Research Introduction

Our recent research interests are primarily in the areas of drug interactions, regulatory guidelines for drug development, vascular endothelial function, atherosclerosis, Marfan syndrome, and pulmonary hypertension. We enjoy productive research collaborations with numerous medical and pharmaceutical departments in Hamamatsu University School of Medicine and School of Pharmaceutical Sciences, University of Shizuoka. In addition to research, we offer an outstanding subspecialty residency training program in Clinical Pharmacology.

Basic Research

One of our main research endeavors is to study the function of vascular endothelial cells. Vascular endothelial cells line the entire circulatory system, from the heart to the smallest capillary. Endothelial cells are involved in many aspects of vascular biology, including: barrier function, vasoconstriction, vasodilation and blood clotting, therefore, impaired endothelial function is linked to hypertension, cardiovascular disease and pulmonary hypertension. Correcting endothelial dysfunction by drug therapy holds great potential for the future treatment of cardiovascular disease.

Expression of endothelial function is regulated by the concentration of intracellular Ca²⁺. Production of Nitric Oxide, Endothelium-Delivered Hyperpolarizing Factor, and Prostacyclin PGI₂ are elevated as the concentration of intracellular Ca²⁺ increased. Store-operated Ca²⁺ entry plays an important role in regulating intracellular calcium concentration.

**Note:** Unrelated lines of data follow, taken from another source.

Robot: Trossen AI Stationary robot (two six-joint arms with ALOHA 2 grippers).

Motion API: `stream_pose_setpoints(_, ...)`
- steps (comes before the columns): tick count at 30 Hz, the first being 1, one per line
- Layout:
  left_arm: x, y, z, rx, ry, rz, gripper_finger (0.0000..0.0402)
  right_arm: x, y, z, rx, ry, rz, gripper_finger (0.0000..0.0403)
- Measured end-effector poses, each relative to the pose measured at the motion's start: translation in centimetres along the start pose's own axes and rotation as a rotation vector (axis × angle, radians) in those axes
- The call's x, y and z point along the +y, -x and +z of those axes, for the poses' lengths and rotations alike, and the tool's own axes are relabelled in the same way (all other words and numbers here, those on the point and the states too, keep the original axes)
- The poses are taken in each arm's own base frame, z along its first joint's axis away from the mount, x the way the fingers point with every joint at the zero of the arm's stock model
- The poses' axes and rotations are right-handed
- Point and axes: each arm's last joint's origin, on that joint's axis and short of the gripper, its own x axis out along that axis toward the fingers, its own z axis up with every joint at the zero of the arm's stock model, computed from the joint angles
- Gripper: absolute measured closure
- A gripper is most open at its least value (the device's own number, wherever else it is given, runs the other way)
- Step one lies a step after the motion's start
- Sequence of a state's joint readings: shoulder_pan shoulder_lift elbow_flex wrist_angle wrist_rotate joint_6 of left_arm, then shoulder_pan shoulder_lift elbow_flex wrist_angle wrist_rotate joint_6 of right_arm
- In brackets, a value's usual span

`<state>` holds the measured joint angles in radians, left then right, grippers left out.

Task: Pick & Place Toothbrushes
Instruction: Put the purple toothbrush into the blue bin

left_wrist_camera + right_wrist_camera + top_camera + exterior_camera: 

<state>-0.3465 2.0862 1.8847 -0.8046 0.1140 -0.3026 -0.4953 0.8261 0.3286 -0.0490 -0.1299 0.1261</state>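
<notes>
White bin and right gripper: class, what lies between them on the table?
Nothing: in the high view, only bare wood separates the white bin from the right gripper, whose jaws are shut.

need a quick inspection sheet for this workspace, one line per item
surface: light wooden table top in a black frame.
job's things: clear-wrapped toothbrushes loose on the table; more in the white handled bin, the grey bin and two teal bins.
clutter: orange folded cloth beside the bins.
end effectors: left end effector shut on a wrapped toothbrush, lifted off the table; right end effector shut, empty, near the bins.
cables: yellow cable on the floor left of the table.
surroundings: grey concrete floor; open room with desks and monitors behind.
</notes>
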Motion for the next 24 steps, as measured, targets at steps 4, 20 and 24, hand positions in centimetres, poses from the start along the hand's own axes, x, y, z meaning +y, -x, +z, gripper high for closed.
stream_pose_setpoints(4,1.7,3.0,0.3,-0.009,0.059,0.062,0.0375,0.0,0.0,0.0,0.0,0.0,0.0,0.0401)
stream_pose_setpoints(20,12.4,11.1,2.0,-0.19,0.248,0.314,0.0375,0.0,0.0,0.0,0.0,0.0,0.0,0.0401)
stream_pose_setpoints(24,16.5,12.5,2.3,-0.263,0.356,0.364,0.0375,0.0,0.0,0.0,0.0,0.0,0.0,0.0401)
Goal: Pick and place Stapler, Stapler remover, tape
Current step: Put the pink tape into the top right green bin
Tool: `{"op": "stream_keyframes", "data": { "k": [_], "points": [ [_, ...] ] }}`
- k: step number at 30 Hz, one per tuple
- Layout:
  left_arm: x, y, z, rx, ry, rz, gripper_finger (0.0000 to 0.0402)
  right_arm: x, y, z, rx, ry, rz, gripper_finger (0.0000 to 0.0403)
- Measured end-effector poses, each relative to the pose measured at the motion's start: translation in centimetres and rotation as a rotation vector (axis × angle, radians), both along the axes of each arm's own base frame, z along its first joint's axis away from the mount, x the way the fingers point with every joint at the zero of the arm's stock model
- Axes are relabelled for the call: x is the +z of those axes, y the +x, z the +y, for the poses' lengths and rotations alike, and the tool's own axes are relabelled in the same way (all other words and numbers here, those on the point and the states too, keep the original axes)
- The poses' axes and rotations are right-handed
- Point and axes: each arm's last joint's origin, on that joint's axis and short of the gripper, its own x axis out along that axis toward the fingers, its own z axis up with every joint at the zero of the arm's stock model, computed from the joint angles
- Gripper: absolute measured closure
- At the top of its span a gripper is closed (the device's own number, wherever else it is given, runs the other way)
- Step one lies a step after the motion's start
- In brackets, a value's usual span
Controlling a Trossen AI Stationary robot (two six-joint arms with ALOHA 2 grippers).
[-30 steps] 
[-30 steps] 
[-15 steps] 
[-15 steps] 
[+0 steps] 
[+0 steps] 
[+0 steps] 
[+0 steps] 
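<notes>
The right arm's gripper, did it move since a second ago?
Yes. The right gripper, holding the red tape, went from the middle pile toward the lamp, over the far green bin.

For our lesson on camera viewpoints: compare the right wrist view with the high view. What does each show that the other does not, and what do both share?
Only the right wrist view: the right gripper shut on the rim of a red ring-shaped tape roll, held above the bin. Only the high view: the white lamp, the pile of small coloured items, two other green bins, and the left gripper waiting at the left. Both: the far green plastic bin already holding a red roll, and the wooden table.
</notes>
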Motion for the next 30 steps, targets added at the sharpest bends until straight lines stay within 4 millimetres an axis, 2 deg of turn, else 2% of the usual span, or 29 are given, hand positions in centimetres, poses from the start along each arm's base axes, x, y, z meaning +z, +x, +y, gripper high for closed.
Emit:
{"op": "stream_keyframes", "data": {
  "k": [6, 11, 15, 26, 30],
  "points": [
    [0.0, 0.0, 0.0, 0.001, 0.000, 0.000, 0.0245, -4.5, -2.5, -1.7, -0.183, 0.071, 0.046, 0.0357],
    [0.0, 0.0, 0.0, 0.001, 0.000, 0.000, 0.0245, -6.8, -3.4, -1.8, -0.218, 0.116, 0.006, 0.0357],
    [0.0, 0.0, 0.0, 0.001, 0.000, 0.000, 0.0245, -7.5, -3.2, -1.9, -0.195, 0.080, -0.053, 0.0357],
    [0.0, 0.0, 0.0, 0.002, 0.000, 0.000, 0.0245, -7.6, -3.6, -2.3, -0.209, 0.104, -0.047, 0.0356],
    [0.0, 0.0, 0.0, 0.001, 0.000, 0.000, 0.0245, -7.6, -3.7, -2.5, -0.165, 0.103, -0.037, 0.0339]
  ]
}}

Our research focus is on the molecular biology mechanism of Store-operated Ca²⁺ entry in endothelial cells. We elucidated how myosin light chain kinase plays a pivotal role for cellular calcium ion regulation. We have reported on endothelial function in ischemic conditions in an in vitro study and endothelial cellular regeneration after cell injury in an in vivo study.

Currently, we are studying the aging of vascular endothelium in respect of Store-operated Ca²⁺ entry dynamics and STIM1-Ori1 pathway.

Clinical research

Polymorphism of cytochrome P450 (CYP) enzymes can affect enzymatic activity, drug metabolism and drug interaction. We previously investigated the effects of rifampicin (inductive) and fluvoxamine (inhibitory) on the metabolism of omeprazole and CYP2C19 enzymatic activity.

Our department is a member of the Japan Pulmonary Hypertension Registry. Registered patients with pulmonary hypertension have been monitored through our outpatient clinic and we do routine catheterization and pulmonary exams periodically and evaluate the effect of prescribed medication.

We are developing a new seamless data stream from electric medical records (EMR) to an electric data capture (EDC) system using SS-MIX2 standards applied for observation research in Diabetes Mellitus.